Несколько часов спустя директория бежала, и над Городской ратушей водружен был французский национальный флаг, — тот самый ненавистный инсургентам флаг, который развевался на общественных зданиях Парижа и всей почти остальной Францией.
Несколько труднее далась Парижу победа над Лиллем. Захвативший здесь власть Народный совет опирался на десятки тысяч хорошо вооруженных и дисциплинированных рабочих текстильной промышленности. Войска местного гарнизона тоже с самого начала восстания перешли на сторону инсургентов, которые, таким образом, располагали значительной армией.
Целый день шли на улицах Лилля бои между инсургентами и присланными из столицы войсками. Победил, разумеется, Париж.
XVII
Подземная Франция зажила серой, будничной жизнью, точно остепенившийся молодой человек, уставший от кутежей и бурных авантюр.
Шли дни за днями, тусклые, безрадостные, без утренних и вечерних зорь, ничем не отличавшиеся от ночей.
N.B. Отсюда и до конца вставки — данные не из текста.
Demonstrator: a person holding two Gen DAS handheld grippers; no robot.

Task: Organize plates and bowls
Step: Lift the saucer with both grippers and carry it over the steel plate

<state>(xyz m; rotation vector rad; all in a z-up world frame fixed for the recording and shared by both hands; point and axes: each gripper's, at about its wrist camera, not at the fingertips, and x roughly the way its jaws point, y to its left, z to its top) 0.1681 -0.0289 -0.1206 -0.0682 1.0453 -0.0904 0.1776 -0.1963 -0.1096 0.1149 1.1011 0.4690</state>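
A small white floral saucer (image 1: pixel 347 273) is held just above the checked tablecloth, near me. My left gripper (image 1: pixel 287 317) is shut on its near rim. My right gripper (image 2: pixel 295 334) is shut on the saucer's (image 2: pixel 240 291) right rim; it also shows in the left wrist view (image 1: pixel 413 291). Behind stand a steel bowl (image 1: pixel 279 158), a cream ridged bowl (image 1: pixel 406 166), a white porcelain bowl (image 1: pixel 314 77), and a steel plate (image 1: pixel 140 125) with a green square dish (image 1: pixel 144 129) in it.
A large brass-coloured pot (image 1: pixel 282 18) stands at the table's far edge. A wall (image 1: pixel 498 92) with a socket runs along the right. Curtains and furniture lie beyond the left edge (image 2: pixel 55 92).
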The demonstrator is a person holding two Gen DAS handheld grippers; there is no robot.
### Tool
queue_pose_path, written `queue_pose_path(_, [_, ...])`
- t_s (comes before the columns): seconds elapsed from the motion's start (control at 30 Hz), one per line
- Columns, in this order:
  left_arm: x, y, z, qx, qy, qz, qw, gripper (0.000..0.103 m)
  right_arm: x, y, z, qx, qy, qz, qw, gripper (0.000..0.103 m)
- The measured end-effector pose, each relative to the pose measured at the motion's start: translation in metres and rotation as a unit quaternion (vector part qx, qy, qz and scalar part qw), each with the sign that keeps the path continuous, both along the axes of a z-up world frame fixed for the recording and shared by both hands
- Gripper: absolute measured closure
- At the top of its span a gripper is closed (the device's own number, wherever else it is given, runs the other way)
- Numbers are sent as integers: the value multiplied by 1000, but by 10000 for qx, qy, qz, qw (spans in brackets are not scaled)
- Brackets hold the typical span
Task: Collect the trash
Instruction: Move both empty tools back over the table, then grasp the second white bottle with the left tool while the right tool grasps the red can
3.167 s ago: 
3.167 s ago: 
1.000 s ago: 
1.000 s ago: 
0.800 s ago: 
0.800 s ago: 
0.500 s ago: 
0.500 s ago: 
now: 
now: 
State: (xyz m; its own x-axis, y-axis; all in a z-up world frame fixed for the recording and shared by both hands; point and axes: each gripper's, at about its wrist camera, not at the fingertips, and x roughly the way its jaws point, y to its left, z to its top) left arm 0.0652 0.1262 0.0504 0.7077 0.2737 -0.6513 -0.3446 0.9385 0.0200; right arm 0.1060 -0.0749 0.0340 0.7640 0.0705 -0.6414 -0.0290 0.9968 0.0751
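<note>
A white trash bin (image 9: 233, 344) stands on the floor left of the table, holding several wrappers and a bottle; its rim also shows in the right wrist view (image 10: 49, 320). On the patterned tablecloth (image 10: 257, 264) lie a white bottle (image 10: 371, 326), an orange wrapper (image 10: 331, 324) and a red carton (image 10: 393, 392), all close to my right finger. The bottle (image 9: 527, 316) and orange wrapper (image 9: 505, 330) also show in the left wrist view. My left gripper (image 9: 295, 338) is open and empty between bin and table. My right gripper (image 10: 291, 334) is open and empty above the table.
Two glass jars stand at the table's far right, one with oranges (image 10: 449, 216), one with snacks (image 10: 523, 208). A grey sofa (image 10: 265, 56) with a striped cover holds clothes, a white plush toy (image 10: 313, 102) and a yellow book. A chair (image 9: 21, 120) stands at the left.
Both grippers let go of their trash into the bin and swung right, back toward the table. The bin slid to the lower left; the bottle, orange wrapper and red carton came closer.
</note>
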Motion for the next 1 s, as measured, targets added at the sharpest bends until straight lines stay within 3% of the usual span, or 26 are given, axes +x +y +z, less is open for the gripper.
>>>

Люди приспособлялись к подземному существованию, душили в себе тоску по солнцу, небу и беспредельным лазурным далям и сами становились какими-то серыми, тусклыми, бесцветными, как если бы земля, среди которой они жили, отбрасывала на них свою тень.
Вместе с яркими красками блекли таланты, одна за другой гасли так щедро разбросанные природой среди людей искорки гения, как гаснут настоящие искры, падая на холодные снежные равнины. Казалось, что здесь, под тяжелыми бетонными сводами, среди бурых масс земли, негде развернуться заложенным в человеке силам, и не могут, за недостатком воздуха, разгореться ярким костром искры его гения. Земля все давила, все нивелировала, сглаживала индивидуальные черты.
Поэты неохотно слагали песни, а те, которые выходили из-под их пера, были серы, угрюмы и тяжелы, как нависшие над головой своды. Уже не переливались в них всеми цветами радуги солнечные лучи, лунное сияние, небесная лазурь и белоснежные облака с золотыми краями. Люди читали их с непобедимым чувством скуки и спрашивали себя, зачем их пишут. Ни в ком не будили они гордых порывов, никого не звали в заветные дали, никого не опьяняли сладкими мечтами.